Lenta Uplift Modeling Dataset

Lenta is a russian food retailer.

Lenta dataset for uplift modeling contains data about Lenta's customers grociery shopping and related marketing campaigns.

The dataset was originally released for the BIGTARGET Hackathon by LENTA and Microsoft and is accessible from sklift.datasets module using fetch_lenta function.

Read more about dataset in the api docs.

Load Lenta dataset

In [ ]:
import sys

# install uplift library scikit-uplift and other libraries 
!{sys.executable} -m pip install scikit-uplift catboost scikit-learn seaborn matplotlib pandas numpy
In [2]:
from sklift.datasets import fetch_lenta
from sklift.models import ClassTransformation
from sklift.metrics import uplift_at_k
from sklearn.model_selection import train_test_split
from sklearn.impute import SimpleImputer
from sklearn.pipeline import Pipeline
from catboost import CatBoostClassifier
import seaborn as sns
import matplotlib.pyplot as plt
import pandas as pd
import numpy as np
import warnings

warnings.filterwarnings("ignore")
pd.set_option('display.max_columns', None)
pd.set_option('display.max_rows', 20)

%matplotlib inline
In [3]:
# returns sklearn Bunch object
# with data, target, treatment keys
# data features (pd.DataFrame), target (pd.Series), treatment (pd.Series) values 
dataset = fetch_lenta()

print(f"Dataset type: {type(dataset)}\n")
print(f"Dataset features shape: {dataset.data.shape}")
print(f"Dataset target shape: {dataset.target.shape}")
print(f"Dataset treatment shape: {dataset.treatment.shape}")

dataset.keys()
Dataset type: <class 'sklearn.utils.Bunch'>

Dataset features shape: (687029, 193)
Dataset target shape: (687029,)
Dataset treatment shape: (687029,)
Out[3]:
dict_keys(['data', 'target', 'treatment', 'DESCR', 'feature_names', 'target_name', 'treatment_name'])

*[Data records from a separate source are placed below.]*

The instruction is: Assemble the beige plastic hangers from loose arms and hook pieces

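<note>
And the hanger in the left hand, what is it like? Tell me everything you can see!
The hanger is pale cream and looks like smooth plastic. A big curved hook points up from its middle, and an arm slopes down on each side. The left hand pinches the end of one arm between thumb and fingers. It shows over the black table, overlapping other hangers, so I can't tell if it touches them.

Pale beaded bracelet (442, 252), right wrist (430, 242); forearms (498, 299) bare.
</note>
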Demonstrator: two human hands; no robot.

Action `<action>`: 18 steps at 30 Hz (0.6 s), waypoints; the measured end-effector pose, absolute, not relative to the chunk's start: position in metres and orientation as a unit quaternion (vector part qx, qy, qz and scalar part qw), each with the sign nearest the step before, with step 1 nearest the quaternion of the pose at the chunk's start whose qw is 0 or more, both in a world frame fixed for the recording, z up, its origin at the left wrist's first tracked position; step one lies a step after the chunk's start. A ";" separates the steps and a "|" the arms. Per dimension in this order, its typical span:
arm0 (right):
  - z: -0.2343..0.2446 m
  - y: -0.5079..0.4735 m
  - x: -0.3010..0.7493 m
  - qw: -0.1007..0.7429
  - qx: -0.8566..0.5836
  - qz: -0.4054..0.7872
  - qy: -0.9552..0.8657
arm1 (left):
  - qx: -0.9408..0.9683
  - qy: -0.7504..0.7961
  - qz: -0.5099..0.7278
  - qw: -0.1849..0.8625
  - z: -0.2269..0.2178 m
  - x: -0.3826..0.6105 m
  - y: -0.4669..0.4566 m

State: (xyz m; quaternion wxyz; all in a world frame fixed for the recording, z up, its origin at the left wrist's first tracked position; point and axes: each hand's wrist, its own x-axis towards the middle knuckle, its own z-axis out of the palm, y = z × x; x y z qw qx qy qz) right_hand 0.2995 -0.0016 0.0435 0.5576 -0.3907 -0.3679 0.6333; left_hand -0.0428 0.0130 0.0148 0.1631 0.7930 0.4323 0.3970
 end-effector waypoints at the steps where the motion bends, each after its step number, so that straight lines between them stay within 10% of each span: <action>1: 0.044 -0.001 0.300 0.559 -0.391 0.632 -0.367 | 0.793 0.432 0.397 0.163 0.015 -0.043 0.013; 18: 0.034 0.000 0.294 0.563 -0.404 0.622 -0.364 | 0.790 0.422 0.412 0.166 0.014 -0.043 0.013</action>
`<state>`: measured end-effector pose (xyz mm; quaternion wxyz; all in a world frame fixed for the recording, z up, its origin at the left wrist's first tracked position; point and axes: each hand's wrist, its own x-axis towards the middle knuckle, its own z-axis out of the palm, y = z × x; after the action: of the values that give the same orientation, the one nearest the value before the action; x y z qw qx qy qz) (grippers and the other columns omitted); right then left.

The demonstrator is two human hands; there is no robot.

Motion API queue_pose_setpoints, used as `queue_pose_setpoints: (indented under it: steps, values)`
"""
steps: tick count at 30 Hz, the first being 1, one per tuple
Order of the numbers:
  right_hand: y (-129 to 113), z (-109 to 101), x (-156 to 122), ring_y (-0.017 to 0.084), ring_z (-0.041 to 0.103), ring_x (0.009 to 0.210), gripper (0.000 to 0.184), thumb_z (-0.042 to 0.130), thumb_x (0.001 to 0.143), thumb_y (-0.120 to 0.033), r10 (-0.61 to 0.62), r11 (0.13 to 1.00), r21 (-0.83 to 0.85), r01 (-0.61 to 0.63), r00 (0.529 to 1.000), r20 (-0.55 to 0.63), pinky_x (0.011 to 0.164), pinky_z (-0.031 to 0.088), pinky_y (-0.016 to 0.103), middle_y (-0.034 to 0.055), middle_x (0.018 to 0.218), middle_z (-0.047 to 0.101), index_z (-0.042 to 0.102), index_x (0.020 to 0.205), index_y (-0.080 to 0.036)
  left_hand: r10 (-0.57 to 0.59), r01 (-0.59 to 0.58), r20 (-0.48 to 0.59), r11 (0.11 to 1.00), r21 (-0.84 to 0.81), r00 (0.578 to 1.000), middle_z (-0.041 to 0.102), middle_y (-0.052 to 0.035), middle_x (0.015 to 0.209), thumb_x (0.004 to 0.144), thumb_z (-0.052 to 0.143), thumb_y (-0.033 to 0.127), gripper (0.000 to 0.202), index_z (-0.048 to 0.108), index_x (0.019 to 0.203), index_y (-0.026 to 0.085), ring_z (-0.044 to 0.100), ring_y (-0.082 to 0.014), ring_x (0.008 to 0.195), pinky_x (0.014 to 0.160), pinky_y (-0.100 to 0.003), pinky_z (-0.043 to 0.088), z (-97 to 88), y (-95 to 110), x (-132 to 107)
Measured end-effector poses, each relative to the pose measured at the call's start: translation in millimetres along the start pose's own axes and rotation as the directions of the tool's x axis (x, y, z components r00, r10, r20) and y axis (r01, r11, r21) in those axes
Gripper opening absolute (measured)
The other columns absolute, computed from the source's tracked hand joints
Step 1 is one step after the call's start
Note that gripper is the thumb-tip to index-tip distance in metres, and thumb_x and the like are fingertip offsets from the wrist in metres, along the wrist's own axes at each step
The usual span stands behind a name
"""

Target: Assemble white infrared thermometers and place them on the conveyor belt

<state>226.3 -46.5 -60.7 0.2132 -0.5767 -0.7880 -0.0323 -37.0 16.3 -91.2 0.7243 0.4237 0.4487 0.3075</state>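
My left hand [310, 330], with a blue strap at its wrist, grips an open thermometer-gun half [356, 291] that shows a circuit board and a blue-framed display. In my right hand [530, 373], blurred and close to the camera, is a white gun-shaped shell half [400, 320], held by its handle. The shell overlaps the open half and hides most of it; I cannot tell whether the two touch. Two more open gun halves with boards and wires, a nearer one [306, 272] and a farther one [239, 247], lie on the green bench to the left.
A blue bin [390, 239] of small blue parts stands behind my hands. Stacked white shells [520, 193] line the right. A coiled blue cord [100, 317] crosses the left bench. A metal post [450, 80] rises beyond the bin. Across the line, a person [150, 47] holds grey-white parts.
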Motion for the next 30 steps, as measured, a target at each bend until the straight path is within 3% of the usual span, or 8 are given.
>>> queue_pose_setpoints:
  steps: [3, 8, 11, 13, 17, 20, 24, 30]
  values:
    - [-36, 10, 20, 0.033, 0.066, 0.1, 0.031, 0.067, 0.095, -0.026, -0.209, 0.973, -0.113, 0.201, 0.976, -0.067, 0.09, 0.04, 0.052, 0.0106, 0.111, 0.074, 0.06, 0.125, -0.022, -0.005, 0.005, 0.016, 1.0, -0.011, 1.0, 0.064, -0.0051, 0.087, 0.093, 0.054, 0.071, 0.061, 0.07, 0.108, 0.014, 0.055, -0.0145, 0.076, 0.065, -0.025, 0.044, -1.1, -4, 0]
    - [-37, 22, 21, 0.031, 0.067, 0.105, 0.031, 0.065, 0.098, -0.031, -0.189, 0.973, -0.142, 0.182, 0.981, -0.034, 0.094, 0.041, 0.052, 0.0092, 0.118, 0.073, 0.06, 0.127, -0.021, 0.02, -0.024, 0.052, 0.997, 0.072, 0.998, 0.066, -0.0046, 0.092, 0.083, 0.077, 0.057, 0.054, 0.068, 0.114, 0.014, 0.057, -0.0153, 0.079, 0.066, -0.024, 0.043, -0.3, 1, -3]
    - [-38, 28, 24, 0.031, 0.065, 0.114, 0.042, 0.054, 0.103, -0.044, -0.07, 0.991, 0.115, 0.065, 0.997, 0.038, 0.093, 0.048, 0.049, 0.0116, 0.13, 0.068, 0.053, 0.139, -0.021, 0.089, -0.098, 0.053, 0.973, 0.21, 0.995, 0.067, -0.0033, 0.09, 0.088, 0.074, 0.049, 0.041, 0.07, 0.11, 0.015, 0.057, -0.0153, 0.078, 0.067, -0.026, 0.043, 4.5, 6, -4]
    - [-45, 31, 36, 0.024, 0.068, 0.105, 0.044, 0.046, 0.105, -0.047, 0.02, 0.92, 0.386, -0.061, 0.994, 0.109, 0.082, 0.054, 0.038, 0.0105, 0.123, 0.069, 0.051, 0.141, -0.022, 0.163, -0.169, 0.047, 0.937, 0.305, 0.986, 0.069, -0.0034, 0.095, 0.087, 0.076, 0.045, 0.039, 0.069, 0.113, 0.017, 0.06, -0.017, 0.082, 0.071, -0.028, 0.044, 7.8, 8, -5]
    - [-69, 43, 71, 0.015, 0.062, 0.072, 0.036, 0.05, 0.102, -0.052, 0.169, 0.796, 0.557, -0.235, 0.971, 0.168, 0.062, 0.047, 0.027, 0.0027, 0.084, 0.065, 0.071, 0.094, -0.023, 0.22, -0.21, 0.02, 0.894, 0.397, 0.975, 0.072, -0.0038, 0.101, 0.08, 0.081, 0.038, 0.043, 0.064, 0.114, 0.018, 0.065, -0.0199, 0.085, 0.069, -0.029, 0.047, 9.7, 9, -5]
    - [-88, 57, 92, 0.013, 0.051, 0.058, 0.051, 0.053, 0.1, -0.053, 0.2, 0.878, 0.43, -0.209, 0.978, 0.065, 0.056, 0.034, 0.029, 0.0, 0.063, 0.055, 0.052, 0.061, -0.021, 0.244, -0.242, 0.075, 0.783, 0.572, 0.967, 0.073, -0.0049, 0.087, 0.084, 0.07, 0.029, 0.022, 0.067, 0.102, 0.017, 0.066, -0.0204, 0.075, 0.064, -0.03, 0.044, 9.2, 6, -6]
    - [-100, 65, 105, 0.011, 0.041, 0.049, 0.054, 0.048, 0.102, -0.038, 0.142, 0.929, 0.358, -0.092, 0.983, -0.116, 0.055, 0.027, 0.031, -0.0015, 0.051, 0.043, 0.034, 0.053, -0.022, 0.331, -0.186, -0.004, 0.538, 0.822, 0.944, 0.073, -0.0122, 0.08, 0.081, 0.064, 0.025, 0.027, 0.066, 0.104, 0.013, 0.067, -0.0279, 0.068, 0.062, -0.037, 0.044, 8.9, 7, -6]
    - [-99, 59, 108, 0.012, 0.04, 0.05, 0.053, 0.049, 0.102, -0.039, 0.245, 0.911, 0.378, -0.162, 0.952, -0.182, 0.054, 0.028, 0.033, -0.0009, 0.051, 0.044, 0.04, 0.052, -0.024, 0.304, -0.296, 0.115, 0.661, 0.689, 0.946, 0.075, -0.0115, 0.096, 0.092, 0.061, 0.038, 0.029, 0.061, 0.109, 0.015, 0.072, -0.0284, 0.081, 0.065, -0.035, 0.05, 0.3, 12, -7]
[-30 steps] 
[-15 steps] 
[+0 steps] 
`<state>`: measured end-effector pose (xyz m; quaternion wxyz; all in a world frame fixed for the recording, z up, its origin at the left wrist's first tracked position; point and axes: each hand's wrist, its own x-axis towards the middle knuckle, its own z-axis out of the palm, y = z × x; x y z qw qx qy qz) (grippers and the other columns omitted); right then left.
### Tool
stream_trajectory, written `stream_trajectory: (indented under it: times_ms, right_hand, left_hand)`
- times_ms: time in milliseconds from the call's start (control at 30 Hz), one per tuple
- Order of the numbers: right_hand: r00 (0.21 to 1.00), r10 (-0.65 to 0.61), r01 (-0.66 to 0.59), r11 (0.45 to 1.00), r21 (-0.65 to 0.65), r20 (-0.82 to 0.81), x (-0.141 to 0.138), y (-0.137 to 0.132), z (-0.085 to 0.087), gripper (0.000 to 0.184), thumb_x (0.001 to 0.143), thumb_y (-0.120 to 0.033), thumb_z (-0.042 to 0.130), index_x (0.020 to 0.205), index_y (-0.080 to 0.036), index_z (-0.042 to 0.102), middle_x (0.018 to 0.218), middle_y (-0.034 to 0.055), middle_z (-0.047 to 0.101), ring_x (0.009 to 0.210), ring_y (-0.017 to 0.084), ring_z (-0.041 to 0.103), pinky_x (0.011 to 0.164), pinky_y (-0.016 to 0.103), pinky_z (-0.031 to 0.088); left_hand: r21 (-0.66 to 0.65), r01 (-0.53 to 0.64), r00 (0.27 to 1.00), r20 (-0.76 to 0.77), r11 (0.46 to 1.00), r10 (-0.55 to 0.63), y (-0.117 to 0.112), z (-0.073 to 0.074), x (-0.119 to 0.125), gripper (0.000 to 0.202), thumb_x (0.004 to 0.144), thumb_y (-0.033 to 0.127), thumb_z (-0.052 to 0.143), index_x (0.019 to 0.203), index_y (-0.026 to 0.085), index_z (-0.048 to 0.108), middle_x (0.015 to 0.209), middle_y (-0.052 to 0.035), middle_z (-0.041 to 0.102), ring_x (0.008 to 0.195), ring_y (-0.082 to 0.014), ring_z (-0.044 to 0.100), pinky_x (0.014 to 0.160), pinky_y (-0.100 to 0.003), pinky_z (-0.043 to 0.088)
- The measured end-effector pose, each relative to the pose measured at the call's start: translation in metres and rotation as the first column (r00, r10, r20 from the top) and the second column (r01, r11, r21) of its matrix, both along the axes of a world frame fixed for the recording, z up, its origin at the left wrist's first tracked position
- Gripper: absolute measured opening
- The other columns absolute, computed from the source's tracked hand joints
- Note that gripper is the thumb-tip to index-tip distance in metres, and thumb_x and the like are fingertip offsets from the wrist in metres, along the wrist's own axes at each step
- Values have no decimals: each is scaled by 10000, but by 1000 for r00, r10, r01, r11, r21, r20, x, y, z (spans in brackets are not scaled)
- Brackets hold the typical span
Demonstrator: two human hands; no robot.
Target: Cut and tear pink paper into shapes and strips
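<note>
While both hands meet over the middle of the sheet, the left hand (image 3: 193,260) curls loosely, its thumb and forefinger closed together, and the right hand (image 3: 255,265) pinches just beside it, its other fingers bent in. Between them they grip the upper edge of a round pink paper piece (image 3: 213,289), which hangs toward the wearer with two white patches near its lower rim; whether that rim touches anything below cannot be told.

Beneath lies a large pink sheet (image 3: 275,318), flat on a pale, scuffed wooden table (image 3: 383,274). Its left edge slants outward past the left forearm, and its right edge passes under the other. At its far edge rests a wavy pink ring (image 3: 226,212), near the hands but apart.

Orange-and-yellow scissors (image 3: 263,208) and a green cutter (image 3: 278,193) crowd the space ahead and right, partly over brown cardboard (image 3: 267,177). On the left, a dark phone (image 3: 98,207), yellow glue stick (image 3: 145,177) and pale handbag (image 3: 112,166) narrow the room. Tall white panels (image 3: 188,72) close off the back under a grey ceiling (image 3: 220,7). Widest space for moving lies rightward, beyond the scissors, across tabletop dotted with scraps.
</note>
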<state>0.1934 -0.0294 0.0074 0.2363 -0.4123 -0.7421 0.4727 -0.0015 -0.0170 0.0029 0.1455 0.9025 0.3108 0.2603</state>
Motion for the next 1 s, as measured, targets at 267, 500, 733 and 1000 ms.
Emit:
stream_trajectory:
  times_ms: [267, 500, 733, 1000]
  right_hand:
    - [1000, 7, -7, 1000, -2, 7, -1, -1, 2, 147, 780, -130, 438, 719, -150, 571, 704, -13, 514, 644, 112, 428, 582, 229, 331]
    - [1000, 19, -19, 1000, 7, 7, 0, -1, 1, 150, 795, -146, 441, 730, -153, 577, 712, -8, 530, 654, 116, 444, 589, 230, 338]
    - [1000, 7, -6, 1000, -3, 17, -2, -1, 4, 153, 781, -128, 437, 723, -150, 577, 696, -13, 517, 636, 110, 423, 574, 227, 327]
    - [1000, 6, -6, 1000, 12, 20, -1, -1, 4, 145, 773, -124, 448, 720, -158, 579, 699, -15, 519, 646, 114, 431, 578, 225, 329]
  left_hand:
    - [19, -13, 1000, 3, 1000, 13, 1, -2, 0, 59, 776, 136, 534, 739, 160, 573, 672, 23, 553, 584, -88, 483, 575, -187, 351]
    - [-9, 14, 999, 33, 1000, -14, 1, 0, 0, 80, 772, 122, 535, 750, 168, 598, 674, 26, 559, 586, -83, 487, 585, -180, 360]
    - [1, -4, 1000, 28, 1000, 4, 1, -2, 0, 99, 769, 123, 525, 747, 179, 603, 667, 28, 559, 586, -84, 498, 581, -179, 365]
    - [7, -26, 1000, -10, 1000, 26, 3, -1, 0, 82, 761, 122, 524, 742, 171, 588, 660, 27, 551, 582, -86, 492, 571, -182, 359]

Dataset is a dictionary-like object with the following attributes:

  • data (DataFrame object): Dataset without target and treatment.
  • target (Series object): Column target by values.
  • treatment (Series object): Column treatment by values.
  • DESCR (str): Description of the Lenta dataset.
  • feature_names (list): Names of the features.
  • target_name (str): Name of the target.
  • treatment_name (str): Name of the treatment.

Major columns:

  • treatment group (str): test/control group flag
  • target response_att (binary): target
  • data gender (str): customer gender
  • data age (float): customer age
  • data main_format (int): store type (1 - grociery store, 0 - superstore)

Detailed feature description could be found here.

We can specify the path to the destination folder and the name of the folder where the dataset should be stored with data_home and dest_subdir parameters. By default the path is /.

In [4]:
# data_home, dest_subdir = "/etc", "data"
# dataset = fetch_lenta(data_home=data_home, dest_subdir=dest_subdir)

We can load and return data, target, and treatment with setting the return_X_y_t parameter to True. By default return_X_y_t=False.

In [5]:
# data, target, treatment = fetch_lenta(return_X_y_t=True)

Target share for treatment / control

In [6]:
fig, ax = plt.subplots(1,2, sharey=True, figsize=(15,4))

treatment = dataset["treatment"]
target = dataset["target"]

sns.countplot(x=treatment, ax=ax[0])
sns.countplot(x=target, ax=ax[1])
Out[6]:
<matplotlib.axes._subplots.AxesSubplot at 0x7f9d634c2400>

The current sample is unbalanced in terms of both treatment and target.

In [7]:
def crosstab_plot(treatment, target):
    ct = pd.crosstab(treatment, target, normalize='index')
    
    sns.heatmap(ct, annot=True, fmt=".3f", linewidths=.5, square = True, cmap = 'Blues_r')
    plt.ylabel('Treatment')
    plt.xlabel('Target')
    plt.title("Treatment - Target", size = 15)
    
crosstab_plot(dataset.treatment, dataset.target)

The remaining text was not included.